Il 24 maggio Disney ci riporta in fondo al mar con l’atteso remake live action de “La sirenetta”. Il film è oggetto di discussione sin dal lontano 2019, quando è stato annunciato il casting di Chloe Bailey come Ariel, cantante e attrice afroamericana dalle caratteristiche fisiche molto diverse rispetto alla sirenetta animata. Sarà stata la scelta giusta per il ruolo? E il film si dimostra all’altezza sotto gli altri aspetti? Scopriamolo nella nostra recensione de La Sirenetta.
Ariel ed Eric
Riguardo alla prima domanda, la risposta di chi scrive è sì: la giovane attrice protagonista è perfettamente nella parte, capelli rossi o meno, e ha l’espressività giusta per un personaggio, come questo, che per buona parte della pellicola deve comunicare senza poter parlare. La protagonista è maggiormente caratterizzata rispetto al classico dell’89 e sicuramente più indipendente: emerge maggiormente la sua sete di conoscenza, si dimostra scaltra in più di un’occasione e risolve spesso le avversità in prima persona, rimanendo al contempo un personaggio fallibile con cui si può empatizzare.

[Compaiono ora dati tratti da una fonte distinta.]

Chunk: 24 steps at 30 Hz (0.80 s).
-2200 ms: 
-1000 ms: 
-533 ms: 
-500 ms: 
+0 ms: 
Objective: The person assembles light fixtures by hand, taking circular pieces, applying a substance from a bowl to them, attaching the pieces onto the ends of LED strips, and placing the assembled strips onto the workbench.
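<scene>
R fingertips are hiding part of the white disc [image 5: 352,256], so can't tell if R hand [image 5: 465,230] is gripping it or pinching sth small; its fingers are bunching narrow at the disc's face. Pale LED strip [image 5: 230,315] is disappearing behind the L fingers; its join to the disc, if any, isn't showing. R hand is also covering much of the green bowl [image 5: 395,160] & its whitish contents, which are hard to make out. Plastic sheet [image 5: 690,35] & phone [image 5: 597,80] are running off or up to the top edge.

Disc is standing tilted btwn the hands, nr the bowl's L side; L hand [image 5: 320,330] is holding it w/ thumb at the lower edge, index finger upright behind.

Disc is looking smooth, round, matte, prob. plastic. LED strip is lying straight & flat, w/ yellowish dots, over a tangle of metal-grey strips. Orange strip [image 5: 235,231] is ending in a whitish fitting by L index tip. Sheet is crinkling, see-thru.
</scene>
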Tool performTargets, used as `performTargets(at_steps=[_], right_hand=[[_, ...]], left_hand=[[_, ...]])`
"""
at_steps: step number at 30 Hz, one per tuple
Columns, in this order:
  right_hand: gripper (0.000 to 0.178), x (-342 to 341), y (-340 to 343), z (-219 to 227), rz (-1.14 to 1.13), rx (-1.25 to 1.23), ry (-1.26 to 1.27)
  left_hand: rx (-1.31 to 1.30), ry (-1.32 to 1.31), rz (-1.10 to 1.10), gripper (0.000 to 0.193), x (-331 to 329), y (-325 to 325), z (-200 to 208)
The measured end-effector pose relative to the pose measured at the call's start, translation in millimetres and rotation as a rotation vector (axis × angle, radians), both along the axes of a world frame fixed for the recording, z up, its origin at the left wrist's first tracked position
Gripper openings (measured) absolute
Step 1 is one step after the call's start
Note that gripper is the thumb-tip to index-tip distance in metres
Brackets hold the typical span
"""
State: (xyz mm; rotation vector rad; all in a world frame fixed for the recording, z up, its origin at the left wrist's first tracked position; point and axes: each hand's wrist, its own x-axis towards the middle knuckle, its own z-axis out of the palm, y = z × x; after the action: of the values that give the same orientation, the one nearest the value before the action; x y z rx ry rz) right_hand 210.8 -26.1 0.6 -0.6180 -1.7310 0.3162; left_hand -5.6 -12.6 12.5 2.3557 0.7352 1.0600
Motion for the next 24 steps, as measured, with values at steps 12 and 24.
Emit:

Maggiore profondità è stata data anche ad Eric, interpretato da Jonah Hauer-King, e alla storia d’amore tra i protagonisti (anche perché, ammettiamolo, al giorno d’oggi sarebbe risultata un po’ superficiale), legati non solo da un amore a prima vista, ma anche nel riconoscere l’uno nell’altra lo stesso spirito d’avventura e amore per la scoperta. L’intesa tra i due è resa evidente dal modo in cui riescono a capirsi anche se Ariel non ha la sua voce: senza il bisogno di dire una parola emergono il suo carattere e intelligenza ed è conoscendola in questo modo che il principe se ne innamora.
Un mondo marino non all’altezza
Ma passiamo alle note dolenti: gli amici animali di Ariel. Nel remake di Aladdin, dove gli animali non avevano dialoghi (lo stesso Yago parla come farebbe un pappagallo) e in quello de Il Re Leone, dove non compaiono personaggi umani, una CGI iper realistica funzionava alla grande, ma qui purtroppo risulta poco efficace. Flounder è sicuramente il personaggio più sacrificato in questo adattamento: smagrito e senza il suo caratteristico color giallo, il pesciolino perde completamente sia la sua espressività che il suo carisma estetico e, tralasciando le scene iniziali, la sua presenza nel corso del film è quasi impalpabile. Meno disastrosa è la situazione per il gabbiano Scattle (rivisitata in chiave femminile) e per il granchio Sebastian, che risultano simpatici e hanno più spazio. Certo, il confronto con le loro controparti animate rimane comunque abbastanza impietoso. Ma è tutto il mondo marino, a dire il vero, che risulta un po’ sacrificato in questa versione: senza il loro aspetto cartoonesco ed espressivo gli animali degli abissi perdono il loro aspetto simpatico e variopinto, rimanendo decisamente sullo sfondo.
La mancanza di calore si avverte anche nelle canzoni, portando ad un risultato forse un po’ sottotono. Forse la spettacolarità della versione animata era impossibile da raggiungere in un film in live action? Le nuove canzoni sono una piacevole aggiunta anche se non particolarmente memorabili, complice forse un adattamento italiano non proprio riuscito.
Il re Tritone di Javier Bardem – i cui lunghi capelli catturati dai movimenti dell’acqua ricordano un po’ il suo Salazar in Pirati dei Caraibi: la vendetta di Salazar – è credibile e con il giusto peso specifico. Anche Melissa McCarthy interpreta un’Ursula all’altezza, ma rimane un leggero amaro in bocca e un sentore di occasione sprecata per un villain iconico che avrebbe meritato un pizzico di carisma in più e magari anche qualche scena inedita. Invece il personaggio perde un po’ della sua aura minacciosa, sia perché il suo aspetto e il suo covo risultano meno terrificanti, sia perché le sue scagnozze, le murene Flotsam e Jetsam, non hanno alcuna battuta e risultano meno temibili. Peccato, il personaggio aveva tutte le carte in regola per rubare la scena e conferire valore aggiunto alla pellicola, un po’ come fu per il genio di Will Smith nel remake di Aladdin.